Records from a data source:
***
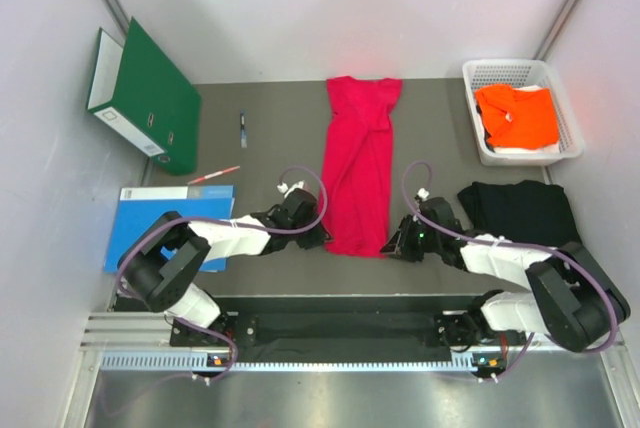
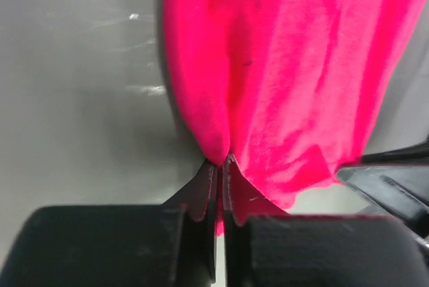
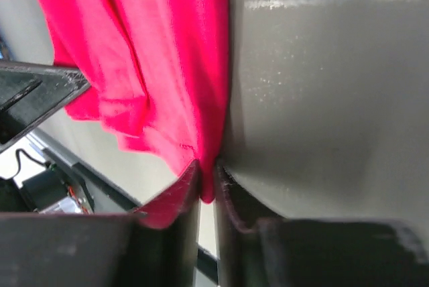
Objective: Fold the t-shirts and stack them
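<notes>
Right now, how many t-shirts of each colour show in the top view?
red t-shirt: 1
black t-shirt: 1
orange t-shirt: 1, in the basket
Total: 3

Pale walls [image 1: 350, 8] enclose the dark grey worktop [image 1: 280, 108] on three sides; a metal rail [image 1: 350, 359] spans the frame's bottom
</notes>
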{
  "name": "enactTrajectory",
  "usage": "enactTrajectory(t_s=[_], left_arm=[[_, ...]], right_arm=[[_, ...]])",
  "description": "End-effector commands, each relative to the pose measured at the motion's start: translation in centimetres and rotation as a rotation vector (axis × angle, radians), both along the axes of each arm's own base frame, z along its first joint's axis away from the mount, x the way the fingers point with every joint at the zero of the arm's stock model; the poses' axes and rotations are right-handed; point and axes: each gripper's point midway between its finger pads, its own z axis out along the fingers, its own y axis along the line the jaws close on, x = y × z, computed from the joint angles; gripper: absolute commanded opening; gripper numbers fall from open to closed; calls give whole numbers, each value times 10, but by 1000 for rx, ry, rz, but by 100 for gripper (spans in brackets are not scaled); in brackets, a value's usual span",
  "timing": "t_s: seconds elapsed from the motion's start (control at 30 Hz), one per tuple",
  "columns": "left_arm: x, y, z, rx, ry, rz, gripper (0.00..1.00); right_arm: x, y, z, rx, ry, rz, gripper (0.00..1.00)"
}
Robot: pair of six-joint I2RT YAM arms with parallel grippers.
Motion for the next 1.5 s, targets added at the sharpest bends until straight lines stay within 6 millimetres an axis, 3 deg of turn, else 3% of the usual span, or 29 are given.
enactTrajectory(t_s=[0.0,0.07,0.17,0.43,0.73,0.8,0.83,0.9,1.1,1.37,1.47], left_arm=[[-59,58,-67,264,239,-19,0],[-63,63,-65,283,258,-11,0],[-63,80,-61,349,243,25,0],[-70,98,-46,401,223,23,0],[-88,109,-53,433,277,-21,0],[-93,104,-57,421,301,-61,15],[-93,103,-58,421,305,-70,38],[-95,103,-61,422,320,-76,48],[-107,97,-64,355,353,-77,52],[-120,127,-71,450,370,-35,52],[-125,129,-73,439,377,-29,49]], right_arm=[[-36,-19,-39,-133,131,19,7],[-36,-20,-37,-137,117,14,0],[-37,-27,-32,-168,100,4,0],[-49,-41,-32,-215,105,6,0],[-55,-46,-39,-226,115,10,0],[-54,-44,-39,-218,110,14,0],[-54,-42,-39,-213,113,19,0],[-52,-40,-37,-207,108,20,1],[-50,-39,-35,-196,101,18,1],[-50,-36,-35,-182,97,22,1],[-50,-36,-36,-181,99,26,2]])
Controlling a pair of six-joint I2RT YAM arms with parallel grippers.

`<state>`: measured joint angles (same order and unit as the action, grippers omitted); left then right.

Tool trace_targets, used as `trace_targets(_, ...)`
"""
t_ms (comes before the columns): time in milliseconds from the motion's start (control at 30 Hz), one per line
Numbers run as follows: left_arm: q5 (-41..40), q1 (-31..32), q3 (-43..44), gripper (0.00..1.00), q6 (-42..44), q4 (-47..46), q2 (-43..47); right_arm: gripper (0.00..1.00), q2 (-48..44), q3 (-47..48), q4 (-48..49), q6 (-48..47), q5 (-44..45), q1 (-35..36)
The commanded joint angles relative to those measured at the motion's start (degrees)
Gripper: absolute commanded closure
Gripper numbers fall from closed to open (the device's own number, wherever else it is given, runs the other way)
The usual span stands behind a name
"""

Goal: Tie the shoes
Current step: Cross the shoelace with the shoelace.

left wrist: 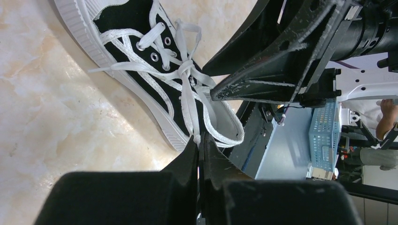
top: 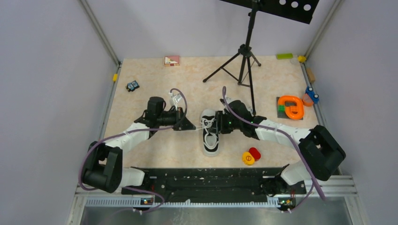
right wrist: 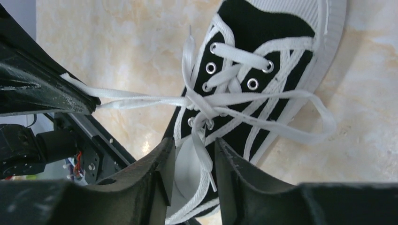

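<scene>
Gripping hard on the left side: the left tool (top: 191,125) (left wrist: 199,143) is clenched on one strand of the white laces (left wrist: 187,108) (right wrist: 141,99). In the right wrist view that strand runs taut from its tip straight to the crossing (right wrist: 195,101) over the eyelets.

The sneaker (top: 211,136) (left wrist: 126,18) (right wrist: 263,33) sits upright on its sole in the middle of the bench (top: 155,150), right between the two tools. Its white toe cap points toward the arm bases. It's black canvas with a ribbed white sole rim.

Over to the right tool (top: 217,125) (right wrist: 193,143), which hovers at the heel end of the sneaker above the opening. Its fingers (right wrist: 159,164) stand apart, with a clear gap between them. A flat strand of the laces hangs down through that gap, apparently lying loose rather than pinched. A long loop of lace spills off the far flank of the sneaker onto the bench.

From above, both arms reach in low from either side, their tips nearly meeting over the laces. A black tripod (top: 244,61) stands farther back. An orange ring toy (top: 291,107) lies off to the right, and a red and a yellow disc (top: 251,156) sit near the sneaker's toe on the right.
</scene>
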<state>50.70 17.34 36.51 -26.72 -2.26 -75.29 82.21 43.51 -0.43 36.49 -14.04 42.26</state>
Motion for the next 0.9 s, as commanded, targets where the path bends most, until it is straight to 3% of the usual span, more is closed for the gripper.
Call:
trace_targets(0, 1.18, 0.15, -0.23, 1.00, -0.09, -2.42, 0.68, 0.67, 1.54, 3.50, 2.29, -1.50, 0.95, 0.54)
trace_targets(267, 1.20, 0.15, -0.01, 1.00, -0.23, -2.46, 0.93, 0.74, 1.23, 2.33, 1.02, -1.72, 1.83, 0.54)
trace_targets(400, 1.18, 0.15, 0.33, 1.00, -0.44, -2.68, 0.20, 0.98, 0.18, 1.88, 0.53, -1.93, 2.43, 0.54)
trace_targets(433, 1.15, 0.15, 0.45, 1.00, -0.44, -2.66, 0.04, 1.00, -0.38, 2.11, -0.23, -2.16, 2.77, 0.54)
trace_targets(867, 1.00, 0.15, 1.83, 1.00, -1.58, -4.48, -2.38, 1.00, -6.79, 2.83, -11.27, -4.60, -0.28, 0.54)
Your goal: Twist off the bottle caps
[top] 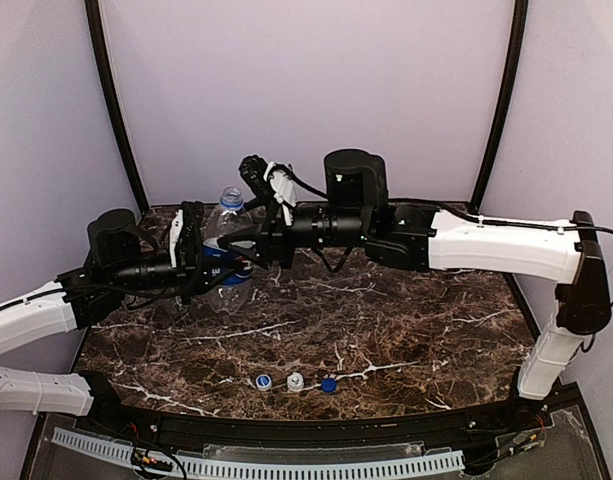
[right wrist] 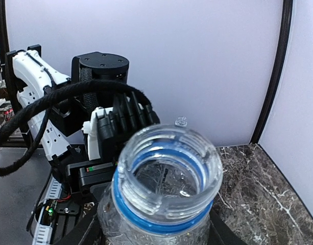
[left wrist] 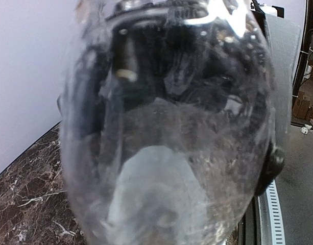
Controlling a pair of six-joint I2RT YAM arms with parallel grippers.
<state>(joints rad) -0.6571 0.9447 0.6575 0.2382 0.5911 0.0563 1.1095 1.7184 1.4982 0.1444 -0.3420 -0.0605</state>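
Observation:
One clear bottle (top: pixel 227 240) with a blue label is held tilted above the table at the back left, and its neck is open with no cap. My left gripper (top: pixel 199 262) is shut on its lower body, which fills the left wrist view (left wrist: pixel 166 132), with one dark finger (left wrist: pixel 271 167) showing at its right side. My right gripper (top: pixel 250 250) is shut on its upper body. The right wrist view shows the open threaded neck with a blue ring (right wrist: pixel 169 168) and my fingers (right wrist: pixel 80 236) on either side. Three caps lie near the front edge: blue with a white top (top: pixel 263 381), white (top: pixel 295 381), and plain blue (top: pixel 329 384). The other bottles are out of view.
The dark marble table (top: pixel 386 320) is walled by lilac panels at the back and sides, with black corner posts (top: pixel 116 110). A perforated white rail (top: pixel 286 465) runs along the near edge. The left arm's body (right wrist: pixel 102 102) stands behind the bottle in the right wrist view.

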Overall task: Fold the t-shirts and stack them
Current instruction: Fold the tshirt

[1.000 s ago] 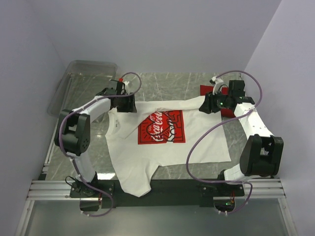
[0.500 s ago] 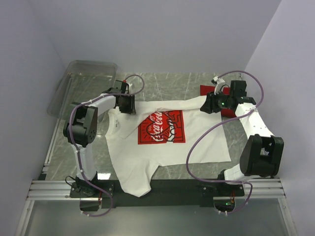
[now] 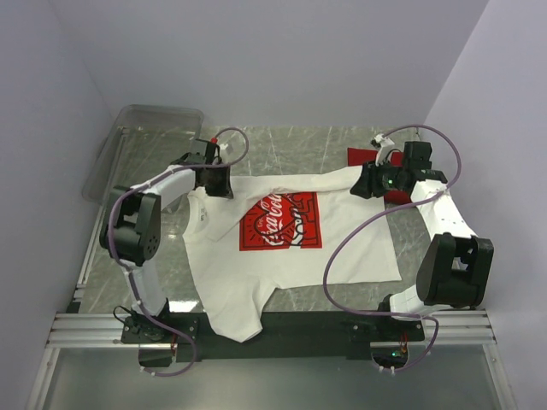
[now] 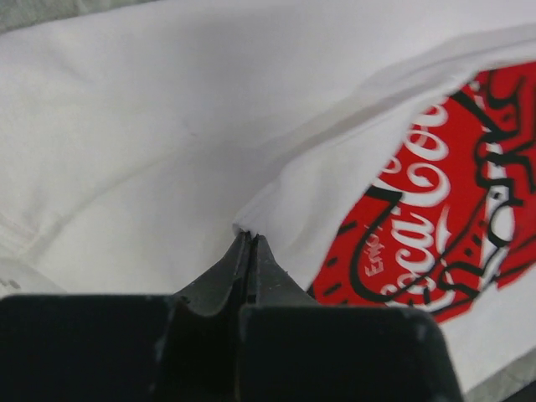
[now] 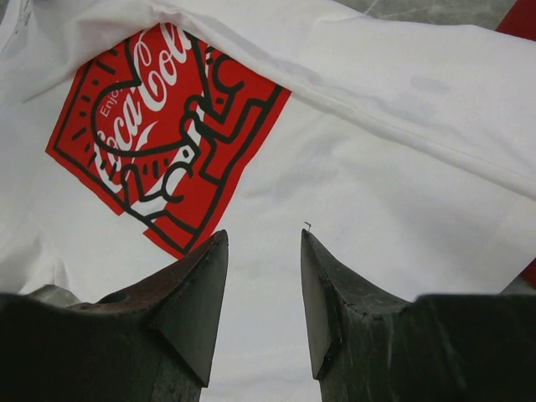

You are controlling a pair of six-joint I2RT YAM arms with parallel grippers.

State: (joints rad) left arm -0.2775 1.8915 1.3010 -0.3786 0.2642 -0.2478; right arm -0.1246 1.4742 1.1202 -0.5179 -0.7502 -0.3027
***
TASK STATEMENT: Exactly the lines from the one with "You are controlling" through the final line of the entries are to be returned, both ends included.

RESPONSE TO THIS EXERCISE:
You are controlling a pair of six-joint I2RT YAM arms with parallel grippers.

State: (joints rad) left arm -0.2775 1.8915 1.3010 -0.3786 0.2642 -0.2478; right arm -0.1246 1.4742 1.1202 -0.5179 -0.7502 -0.3027

No more output is needed for this exercise.